Presidential library director and C-SPAN in-house historian Smith (The Colonel: The Life and Legend of Robert R. McCormick, 1997, etc.) delivers a monumental biography of the charismatic vice president and four-term governor of New York.
Grandson and namesake of the two most hated men in Progressive-era America, Nelson Aldrich Rockefeller (1908-1979) was determined "to succeed despite his name” and to "polish the Rockefeller legacy like fine silver" through public service and the socially responsible use of the immense wealth and influence at his disposal. Rockefeller was the last of the titans of progressive Republicanism. "He had long believed that his country, like his family, must justify its riches through good works and the sharing of wealth,” writes Smith. He worked comfortably in appointed positions in Republican and Democratic administrations but ultimately "hungered for the legitimacy uniquely bestowed by the ballot box." As governor of New York, Rockefeller advanced measures combating discrimination in various forms and engaged in a building boom, much of it financed through constitutionally dodgy bonding schemes. In national politics, however, Rockefeller ultimately proved too liberal for the Republicans, the pillar of the "eastern establishment" at a time when the party was becoming more stridently conservative. In person, Rockefeller was a force of nature—optimistic, impatient, hard-charging and strikingly virile, engaging in sex with subordinates in a way that would never be hidden or tolerated today. Ironically, his presidential hopes were scotched by his very public divorce and remarriage, along with a considerable measure of tactical ineptitude.

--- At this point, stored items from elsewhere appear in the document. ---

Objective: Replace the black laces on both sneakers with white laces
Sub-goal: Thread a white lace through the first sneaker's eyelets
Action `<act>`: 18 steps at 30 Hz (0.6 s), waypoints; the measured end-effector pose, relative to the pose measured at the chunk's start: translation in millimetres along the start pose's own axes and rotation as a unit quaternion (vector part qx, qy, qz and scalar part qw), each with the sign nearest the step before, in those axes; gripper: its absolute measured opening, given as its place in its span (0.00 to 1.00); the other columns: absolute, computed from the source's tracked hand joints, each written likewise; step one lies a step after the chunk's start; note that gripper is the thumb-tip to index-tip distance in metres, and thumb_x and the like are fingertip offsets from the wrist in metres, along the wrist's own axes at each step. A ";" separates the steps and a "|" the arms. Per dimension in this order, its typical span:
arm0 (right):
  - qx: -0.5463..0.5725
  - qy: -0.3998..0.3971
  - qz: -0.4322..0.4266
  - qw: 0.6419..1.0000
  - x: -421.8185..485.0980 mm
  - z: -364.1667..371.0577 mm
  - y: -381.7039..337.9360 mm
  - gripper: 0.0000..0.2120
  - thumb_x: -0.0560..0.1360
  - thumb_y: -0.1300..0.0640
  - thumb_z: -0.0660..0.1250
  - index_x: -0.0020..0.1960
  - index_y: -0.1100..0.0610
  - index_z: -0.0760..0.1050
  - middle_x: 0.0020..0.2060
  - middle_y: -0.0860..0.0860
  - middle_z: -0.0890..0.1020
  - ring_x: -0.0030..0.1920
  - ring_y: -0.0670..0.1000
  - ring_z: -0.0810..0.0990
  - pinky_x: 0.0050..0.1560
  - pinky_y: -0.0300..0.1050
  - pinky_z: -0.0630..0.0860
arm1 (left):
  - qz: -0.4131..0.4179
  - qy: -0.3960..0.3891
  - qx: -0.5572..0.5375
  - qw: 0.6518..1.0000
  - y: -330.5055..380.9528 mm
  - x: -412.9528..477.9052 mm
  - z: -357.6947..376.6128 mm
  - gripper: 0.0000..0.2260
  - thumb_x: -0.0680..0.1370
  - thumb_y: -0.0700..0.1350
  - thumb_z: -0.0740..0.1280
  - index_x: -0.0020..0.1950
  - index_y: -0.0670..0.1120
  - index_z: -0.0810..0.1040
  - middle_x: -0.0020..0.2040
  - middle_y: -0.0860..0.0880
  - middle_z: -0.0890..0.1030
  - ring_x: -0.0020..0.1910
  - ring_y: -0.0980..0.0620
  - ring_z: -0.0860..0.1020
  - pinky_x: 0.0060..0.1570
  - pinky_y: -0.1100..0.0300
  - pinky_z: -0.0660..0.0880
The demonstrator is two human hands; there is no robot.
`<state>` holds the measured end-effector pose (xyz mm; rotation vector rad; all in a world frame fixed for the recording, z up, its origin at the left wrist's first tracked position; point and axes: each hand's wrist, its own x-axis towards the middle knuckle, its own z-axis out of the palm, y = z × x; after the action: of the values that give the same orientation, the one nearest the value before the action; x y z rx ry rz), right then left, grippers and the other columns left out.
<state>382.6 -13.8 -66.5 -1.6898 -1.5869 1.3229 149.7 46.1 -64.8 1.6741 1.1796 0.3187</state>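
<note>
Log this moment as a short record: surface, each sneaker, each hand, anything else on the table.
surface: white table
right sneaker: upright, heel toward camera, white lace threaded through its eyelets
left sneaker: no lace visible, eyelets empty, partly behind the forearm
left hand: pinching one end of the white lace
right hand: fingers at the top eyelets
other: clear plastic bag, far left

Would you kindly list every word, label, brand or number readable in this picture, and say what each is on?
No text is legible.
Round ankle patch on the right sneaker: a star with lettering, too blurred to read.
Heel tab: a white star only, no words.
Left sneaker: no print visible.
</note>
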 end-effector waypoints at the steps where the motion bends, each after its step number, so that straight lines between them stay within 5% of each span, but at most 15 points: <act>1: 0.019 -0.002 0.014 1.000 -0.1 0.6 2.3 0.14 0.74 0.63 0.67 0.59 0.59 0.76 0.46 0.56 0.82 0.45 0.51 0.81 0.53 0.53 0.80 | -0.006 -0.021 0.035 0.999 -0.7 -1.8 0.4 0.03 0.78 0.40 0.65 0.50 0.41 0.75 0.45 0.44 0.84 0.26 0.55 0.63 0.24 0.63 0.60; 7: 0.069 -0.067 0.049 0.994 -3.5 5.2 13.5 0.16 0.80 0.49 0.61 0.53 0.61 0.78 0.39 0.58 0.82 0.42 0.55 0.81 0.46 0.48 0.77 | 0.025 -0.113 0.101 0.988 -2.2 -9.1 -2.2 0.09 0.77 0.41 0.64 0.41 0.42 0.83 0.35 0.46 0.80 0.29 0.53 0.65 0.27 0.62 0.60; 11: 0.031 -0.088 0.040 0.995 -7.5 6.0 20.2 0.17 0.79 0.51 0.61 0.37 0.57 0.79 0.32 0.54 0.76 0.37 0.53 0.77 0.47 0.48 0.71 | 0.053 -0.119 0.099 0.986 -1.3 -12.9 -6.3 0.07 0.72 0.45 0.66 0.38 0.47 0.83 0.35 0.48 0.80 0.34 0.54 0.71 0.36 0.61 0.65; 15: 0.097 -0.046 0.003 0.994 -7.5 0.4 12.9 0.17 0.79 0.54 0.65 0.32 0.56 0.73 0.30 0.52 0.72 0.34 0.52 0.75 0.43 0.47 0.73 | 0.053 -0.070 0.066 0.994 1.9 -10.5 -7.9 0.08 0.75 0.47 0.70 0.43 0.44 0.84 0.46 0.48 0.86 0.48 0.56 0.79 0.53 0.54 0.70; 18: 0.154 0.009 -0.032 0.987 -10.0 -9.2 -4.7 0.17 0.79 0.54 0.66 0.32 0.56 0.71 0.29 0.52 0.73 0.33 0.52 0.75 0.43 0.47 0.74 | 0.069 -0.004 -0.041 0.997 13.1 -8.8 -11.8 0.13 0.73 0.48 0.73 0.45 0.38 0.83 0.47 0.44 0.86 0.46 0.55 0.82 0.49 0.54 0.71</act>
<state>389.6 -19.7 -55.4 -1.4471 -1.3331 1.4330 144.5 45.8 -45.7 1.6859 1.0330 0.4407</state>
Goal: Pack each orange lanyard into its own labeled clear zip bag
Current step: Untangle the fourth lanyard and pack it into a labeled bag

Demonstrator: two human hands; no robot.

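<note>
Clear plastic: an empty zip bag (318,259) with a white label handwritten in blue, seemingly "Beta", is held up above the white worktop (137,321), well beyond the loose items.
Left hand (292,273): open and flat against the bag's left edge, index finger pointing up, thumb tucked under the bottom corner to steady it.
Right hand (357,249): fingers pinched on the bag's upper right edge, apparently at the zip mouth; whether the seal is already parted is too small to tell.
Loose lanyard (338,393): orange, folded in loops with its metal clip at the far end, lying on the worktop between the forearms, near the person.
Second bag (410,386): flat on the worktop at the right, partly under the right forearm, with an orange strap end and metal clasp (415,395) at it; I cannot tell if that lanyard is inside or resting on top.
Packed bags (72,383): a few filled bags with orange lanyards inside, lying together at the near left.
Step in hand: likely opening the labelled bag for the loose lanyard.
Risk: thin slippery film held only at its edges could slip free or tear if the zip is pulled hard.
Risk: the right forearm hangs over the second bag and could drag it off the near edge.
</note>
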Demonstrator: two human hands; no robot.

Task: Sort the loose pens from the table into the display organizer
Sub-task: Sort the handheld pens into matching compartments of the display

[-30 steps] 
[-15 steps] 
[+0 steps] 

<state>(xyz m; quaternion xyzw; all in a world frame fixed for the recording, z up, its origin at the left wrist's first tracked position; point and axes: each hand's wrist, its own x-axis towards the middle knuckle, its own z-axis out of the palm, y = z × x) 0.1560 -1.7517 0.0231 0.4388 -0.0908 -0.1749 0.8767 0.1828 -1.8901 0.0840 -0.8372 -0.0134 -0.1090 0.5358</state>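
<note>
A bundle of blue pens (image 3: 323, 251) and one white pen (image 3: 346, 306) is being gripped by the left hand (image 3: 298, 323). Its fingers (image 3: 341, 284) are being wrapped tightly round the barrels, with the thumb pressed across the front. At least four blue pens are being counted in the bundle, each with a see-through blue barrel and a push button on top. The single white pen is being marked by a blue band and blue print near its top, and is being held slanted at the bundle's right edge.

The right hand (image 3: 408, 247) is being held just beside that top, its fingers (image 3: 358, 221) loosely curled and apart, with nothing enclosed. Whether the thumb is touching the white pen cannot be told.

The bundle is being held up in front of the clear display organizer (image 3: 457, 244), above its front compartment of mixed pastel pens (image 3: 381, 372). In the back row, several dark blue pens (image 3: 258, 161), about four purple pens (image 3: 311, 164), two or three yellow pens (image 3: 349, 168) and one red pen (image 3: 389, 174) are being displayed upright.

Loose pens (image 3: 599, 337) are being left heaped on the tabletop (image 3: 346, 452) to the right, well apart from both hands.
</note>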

Rockefeller's enormously full life as a diplomat, bureaucrat, politician, businessman, and avid collector and proponent of modern art justifies the prodigious scale of this intensively researched work, presented in sturdy, confident prose with the occasional well-placed barb. The author maintains a dignified objectivity throughout, recounting events with penetrating perceptivity but refraining from intrusive editorial comment or analysis.
An overdue comprehensive biography of a giant of mid-20th-century American politics.